In fact one of the ways in which the Bolsheviks won the people was through literacy programmes, they taught peasants how to read, and how to question the world and to understand things. No longer did they have to rely on these vultures in black hoods to understand things, and this made many into radicals.
But the Koran has been printed and published in Arabic for centuries, it was not written in ancient Sumerian to keep the people from studying it. Even if perhaps not everyone could read the alphabet, they could still understand the word of god. They could still rely on friends and relatives to educate them rather than through the exclusivity of a clerical filter. So literacy wasn’t going to impress them in the same way.
Moreover, the aforementioned social security wasn’t going to cut it either.
And on top of that, Islam had been a lot more careful around monarchs. Islamic monarchism was in the form of sultanates, emirates and caliphates. In England, when the king was tired of Catholicism, he just went and changed it to Anglicanism, and that was that. The king ordained the church.
But, in Islam, the mosques ordained the king.
This is why it is of little mystery that Islamic republicanism became a very intuitive position during the age of modernism. As Iran, Iraq, Syria, Arabia and many other countries with high Muslim populations began to explore things like Pan-Arabism, Ba’athism, Marxism and similar republican ideas.

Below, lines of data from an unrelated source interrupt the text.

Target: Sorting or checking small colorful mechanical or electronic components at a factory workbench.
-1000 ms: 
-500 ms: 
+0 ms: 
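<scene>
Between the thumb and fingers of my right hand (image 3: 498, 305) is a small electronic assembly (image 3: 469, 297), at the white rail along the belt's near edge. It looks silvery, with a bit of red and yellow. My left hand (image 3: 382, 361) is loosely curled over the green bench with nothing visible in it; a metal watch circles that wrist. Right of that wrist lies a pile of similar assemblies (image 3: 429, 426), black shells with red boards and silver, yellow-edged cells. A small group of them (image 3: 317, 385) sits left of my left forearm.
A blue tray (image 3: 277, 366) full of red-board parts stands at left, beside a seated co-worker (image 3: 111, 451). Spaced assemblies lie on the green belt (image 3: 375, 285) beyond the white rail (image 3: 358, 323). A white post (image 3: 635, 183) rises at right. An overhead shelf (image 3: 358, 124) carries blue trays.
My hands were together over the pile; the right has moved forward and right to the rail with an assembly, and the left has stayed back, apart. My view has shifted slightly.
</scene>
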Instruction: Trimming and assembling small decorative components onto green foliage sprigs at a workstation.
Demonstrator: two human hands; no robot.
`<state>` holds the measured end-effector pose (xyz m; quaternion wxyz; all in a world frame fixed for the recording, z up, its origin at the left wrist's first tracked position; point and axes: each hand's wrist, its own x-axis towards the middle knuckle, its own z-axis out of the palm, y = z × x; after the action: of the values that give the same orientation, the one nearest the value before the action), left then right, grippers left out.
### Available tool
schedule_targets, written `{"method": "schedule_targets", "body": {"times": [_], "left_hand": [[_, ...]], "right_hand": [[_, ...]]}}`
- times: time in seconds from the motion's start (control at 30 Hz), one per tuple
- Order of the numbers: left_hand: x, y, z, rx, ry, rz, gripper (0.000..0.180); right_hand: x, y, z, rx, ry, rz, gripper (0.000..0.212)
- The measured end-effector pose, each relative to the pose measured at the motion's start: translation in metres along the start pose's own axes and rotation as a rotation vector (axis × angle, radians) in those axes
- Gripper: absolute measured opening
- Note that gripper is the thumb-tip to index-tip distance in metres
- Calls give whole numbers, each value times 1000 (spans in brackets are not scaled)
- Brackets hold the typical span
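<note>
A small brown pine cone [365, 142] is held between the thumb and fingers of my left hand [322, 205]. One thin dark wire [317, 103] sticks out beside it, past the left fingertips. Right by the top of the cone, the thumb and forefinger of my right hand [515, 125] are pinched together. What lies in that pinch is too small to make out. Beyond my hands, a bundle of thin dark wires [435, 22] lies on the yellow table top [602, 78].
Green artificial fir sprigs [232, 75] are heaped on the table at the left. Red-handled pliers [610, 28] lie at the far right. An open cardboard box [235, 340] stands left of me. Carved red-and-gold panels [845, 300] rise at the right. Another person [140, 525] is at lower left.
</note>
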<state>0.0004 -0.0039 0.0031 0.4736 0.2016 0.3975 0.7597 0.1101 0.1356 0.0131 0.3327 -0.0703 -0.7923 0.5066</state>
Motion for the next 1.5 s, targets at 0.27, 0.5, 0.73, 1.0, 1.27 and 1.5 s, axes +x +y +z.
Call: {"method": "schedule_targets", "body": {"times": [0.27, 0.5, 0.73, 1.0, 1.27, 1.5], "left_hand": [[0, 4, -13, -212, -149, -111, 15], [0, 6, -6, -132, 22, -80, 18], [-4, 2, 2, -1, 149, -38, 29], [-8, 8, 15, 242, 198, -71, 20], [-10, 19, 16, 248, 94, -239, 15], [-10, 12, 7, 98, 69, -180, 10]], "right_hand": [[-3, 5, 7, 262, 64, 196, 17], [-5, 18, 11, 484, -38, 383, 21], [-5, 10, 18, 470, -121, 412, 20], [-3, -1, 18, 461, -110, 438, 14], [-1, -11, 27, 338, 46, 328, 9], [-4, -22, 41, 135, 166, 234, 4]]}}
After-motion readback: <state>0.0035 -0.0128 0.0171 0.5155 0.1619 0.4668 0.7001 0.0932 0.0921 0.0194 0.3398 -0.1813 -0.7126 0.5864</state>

The monarchs had become a useless appendage to Islam, and so they were happy to let go.
So had the Soviets worked with the clergy instead of the state bureaucrats, and recognised the historical importance of Islam, then Afghanistan would’ve been part of the Warsaw Pact within a week. A lot of Muslims in Afghanistan supported socialism, but they did not want it at the cost of their faith.
Then of course you have the US, but they’re a bunch of bumbling military barbarians who slaughter their way to success so there isn’t a lot of sophisticated analysis to be made there.
More airstrikes? Less airstrikes? Not a lot of other criticism to be made there. They like Jesus, Jesus has mixed feelings about them, and they kill people who don’t like Jesus because they believe that Jesus thinks they should have all the oil in the world. It’s stupid.
Especially since Muslims actually recognise Jesus as a prophet, and he’s a very important religious figure in Islam.
But I don’t even know what to say besides this. In fact I think it exemplifies the Soviet experience. If you want to know what Christianity was like under the Tsar, then just look at the murderously asinine things that US evangelicals get up to. Someone has to stop them, that’s all I’m saying.
So the Soviet-Afghan war was in many ways a competition between Islam and Marxism, who could be the most populist? Who could serve the people the best? Who could feed, shelter and educate people living in extreme poverty? And the answer was that Islam had home field advantage, they had already won the people. That’s why the Soviets lost. Because they made enemies where they should have made allies. It was one of the most tragic and pointless wars in history.
Well, in Soviet history anyhow. The US have a war like that every week.
But this is why the Taliban won Afghanistan, because they understood how change and tradition are not mutually exclusive things. And while I do not agree with a lot of the things the Taliban believes in, I will at least recognise the reality they present to us.
I do think a lot of people in Afghanistan have a strained relationship with the Taliban, especially after the years of men with guns, but it is still preferable to live under an abusive government, than that of an American one who is actively carrying out a genocide. Pain is always preferable to death. Even bad law is better than no law.
EDIT:
Shit I forgot my sources again. Here:
Anti-Sovietism In The Media, UMass, 1986
History as Mystery, Inventing Reality - Prof. Michael Parenti, Yale University
My Life With The Taliban, Abdul Salam Zaeef
The Holy Qu’ran I guess? I make references to ideas in it.